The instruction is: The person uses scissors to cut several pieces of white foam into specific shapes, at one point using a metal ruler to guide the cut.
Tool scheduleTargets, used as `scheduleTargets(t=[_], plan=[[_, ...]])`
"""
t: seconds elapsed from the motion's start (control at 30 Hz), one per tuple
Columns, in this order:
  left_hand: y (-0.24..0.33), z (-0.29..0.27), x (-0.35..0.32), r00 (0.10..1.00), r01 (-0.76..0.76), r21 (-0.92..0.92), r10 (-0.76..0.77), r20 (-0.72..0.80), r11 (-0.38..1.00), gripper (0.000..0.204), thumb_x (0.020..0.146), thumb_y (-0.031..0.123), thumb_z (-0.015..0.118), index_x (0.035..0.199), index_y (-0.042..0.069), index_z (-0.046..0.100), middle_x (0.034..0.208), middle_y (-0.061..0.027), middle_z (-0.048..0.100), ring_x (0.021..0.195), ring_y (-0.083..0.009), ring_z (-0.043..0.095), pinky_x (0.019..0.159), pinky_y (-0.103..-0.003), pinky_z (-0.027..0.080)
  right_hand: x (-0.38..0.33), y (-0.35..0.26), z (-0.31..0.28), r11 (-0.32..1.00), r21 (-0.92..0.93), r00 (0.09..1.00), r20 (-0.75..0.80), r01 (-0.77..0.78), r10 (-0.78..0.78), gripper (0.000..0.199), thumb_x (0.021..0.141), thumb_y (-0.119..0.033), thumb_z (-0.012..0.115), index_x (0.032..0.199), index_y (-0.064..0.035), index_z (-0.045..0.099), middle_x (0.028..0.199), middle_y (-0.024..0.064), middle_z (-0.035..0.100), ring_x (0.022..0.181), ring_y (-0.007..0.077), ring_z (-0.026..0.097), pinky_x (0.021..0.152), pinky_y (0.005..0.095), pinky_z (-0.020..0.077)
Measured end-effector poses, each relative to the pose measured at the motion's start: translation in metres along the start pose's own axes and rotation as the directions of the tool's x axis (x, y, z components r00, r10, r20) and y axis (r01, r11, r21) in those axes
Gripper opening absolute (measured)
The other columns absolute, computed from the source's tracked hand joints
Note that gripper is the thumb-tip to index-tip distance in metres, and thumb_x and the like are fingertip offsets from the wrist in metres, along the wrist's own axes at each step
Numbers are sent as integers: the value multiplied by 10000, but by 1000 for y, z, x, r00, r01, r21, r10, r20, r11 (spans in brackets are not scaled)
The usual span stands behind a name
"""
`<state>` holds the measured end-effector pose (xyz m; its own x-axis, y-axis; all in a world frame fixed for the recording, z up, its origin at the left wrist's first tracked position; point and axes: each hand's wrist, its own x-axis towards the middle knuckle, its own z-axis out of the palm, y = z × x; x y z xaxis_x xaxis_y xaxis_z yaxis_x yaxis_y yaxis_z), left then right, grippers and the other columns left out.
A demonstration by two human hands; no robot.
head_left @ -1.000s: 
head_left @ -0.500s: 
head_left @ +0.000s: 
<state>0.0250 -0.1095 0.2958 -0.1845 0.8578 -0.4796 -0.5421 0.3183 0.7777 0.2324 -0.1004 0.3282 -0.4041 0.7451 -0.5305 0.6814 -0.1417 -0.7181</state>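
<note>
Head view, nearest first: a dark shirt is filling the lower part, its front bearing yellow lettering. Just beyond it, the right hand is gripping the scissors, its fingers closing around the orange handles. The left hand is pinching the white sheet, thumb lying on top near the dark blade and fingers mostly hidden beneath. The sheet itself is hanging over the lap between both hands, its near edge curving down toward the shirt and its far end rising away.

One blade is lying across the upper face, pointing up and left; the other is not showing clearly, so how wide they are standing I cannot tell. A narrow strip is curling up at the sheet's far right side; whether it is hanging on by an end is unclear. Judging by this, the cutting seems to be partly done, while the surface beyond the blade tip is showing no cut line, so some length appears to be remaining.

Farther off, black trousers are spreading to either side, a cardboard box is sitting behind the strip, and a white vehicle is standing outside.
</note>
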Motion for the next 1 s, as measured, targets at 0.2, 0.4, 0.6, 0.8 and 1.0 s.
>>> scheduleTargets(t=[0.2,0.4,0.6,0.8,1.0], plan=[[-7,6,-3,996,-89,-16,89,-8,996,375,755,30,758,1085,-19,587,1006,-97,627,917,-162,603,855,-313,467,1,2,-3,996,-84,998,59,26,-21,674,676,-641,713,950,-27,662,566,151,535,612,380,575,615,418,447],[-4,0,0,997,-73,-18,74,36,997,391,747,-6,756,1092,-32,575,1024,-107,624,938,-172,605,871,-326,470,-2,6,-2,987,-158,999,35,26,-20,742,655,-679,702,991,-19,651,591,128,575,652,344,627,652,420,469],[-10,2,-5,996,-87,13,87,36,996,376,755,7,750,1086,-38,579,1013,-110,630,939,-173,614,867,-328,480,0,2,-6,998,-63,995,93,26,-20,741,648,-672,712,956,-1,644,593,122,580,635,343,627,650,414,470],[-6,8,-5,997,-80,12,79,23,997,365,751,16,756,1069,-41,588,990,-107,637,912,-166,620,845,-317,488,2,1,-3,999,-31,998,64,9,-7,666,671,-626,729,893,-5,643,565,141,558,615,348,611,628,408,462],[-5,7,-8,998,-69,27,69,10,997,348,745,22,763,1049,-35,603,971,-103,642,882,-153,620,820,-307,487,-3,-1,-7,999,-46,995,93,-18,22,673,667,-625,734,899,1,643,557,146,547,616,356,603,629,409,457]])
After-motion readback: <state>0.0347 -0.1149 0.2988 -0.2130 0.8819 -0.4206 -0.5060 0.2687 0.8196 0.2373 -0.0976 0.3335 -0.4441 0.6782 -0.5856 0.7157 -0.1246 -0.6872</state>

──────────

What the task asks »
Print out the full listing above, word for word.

Result below »
The instruction is: The person uses scissors to cut several pieces of white foam into specific shapes, at one point using a metal ruler to guide the cut.
Tool scheduleTargets, used as `scheduleTargets(t=[_], plan=[[_, ...]])`
"""
t: seconds elapsed from the motion's start (control at 30 Hz), one per tuple
Columns, in this order:
  left_hand: y (-0.24..0.33), z (-0.29..0.27), x (-0.35..0.32), r00 (0.10..1.00), r01 (-0.76..0.76), r21 (-0.92..0.92), r10 (-0.76..0.77), r20 (-0.72..0.80), r11 (-0.38..1.00), gripper (0.000..0.204), thumb_x (0.020..0.146), thumb_y (-0.031..0.123), thumb_z (-0.015..0.118), index_x (0.035..0.199), index_y (-0.042..0.069), index_z (-0.046..0.100), middle_x (0.034..0.208), middle_y (-0.061..0.027), middle_z (-0.048..0.100), ring_x (0.021..0.195), ring_y (-0.083..0.009), ring_z (-0.043..0.095), pinky_x (0.019..0.159), pinky_y (-0.103..-0.003), pinky_z (-0.027..0.080)
  right_hand: x (-0.38..0.33), y (-0.35..0.26), z (-0.31..0.28), r11 (-0.32..1.00), r21 (-0.92..0.93), r00 (0.09..1.00), r20 (-0.75..0.80), r01 (-0.77..0.78), r10 (-0.78..0.78), gripper (0.000..0.199), thumb_x (0.021..0.141), thumb_y (-0.119..0.033), thumb_z (-0.012..0.115), index_x (0.032..0.199), index_y (-0.064..0.035), index_z (-0.045..0.099), middle_x (0.028..0.199), middle_y (-0.024..0.064), middle_z (-0.035..0.100), ring_x (0.022..0.181), ring_y (-0.007..0.077), ring_z (-0.026..0.097), pinky_x (0.021..0.152), pinky_y (0.005..0.095), pinky_z (-0.020..0.077)
Measured end-effector poses, each relative to the pose measured at the motion's start: translation in metres along the start pose's own axes and rotation as the directions of the tool's x axis (x, y, z components r00, r10, r20) and y axis (r01, r11, r21) in those axes
Gripper opening absolute (measured)
The other columns absolute, computed from the source's tracked hand joints
Note that gripper is the thumb-tip to index-tip distance in metres, and thumb_x and the like are fingertip offsets from the wrist in metres, along the wrist's own axes at each step
Numbers are sent as integers: the value multiplied by 10000, but by 1000 for y, z, x, r00, r01, r21, r10, r20, r11 (spans in brackets are not scaled)
The usual span stands behind a name
"""
`<state>` holds the measured end-effector pose (xyz m; its own x-axis, y-axis; all in a world frame fixed for the recording, z up, its origin at the left wrist's first tracked position; point and axes: each hand's wrist, its own x-axis towards the middle knuckle, its own z-axis out of the palm, y = z × x; x y z xaxis_x xaxis_y xaxis_z yaxis_x yaxis_y yaxis_z), left then right, grippers and the other columns left out.
A demonstration by two human hands; no robot.
head_left @ -1.000s: 
head_left @ -0.500s: 
head_left @ +0.000s: 
<state>0.0250 -0.1095 0.2958 -0.1845 0.8578 -0.4796 -0.5421 0.3183 0.7777 0.2324 -0.1004 0.3282 -0.4041 0.7451 -0.5305 0.6814 -0.1417 -0.7181</state>
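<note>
Head view, nearest first: a dark shirt is filling the lower part, its front bearing yellow lettering. Just beyond it, the right hand is gripping the scissors, its fingers closing around the orange handles. The left hand is pinching the white sheet, thumb lying on top near the dark blade and fingers mostly hidden beneath. The sheet itself is hanging over the lap between both hands, its near edge curving down toward the shirt and its far end rising away.

One blade is lying across the upper face, pointing up and left; the other is not showing clearly, so how wide they are standing I cannot tell. A narrow strip is curling up at the sheet's far right side; whether it is hanging on by an end is unclear. Judging by this, the cutting seems to be partly done, while the surface beyond the blade tip is showing no cut line, so some length appears to be remaining.

Farther off, black trousers are spreading to either side, a cardboard box is sitting behind the strip, and a white vehicle is standing outside.
</note>
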Motion for the next 1 s, as measured, targets at 0.2, 0.4, 0.6, 0.8 and 1.0 s.
>>> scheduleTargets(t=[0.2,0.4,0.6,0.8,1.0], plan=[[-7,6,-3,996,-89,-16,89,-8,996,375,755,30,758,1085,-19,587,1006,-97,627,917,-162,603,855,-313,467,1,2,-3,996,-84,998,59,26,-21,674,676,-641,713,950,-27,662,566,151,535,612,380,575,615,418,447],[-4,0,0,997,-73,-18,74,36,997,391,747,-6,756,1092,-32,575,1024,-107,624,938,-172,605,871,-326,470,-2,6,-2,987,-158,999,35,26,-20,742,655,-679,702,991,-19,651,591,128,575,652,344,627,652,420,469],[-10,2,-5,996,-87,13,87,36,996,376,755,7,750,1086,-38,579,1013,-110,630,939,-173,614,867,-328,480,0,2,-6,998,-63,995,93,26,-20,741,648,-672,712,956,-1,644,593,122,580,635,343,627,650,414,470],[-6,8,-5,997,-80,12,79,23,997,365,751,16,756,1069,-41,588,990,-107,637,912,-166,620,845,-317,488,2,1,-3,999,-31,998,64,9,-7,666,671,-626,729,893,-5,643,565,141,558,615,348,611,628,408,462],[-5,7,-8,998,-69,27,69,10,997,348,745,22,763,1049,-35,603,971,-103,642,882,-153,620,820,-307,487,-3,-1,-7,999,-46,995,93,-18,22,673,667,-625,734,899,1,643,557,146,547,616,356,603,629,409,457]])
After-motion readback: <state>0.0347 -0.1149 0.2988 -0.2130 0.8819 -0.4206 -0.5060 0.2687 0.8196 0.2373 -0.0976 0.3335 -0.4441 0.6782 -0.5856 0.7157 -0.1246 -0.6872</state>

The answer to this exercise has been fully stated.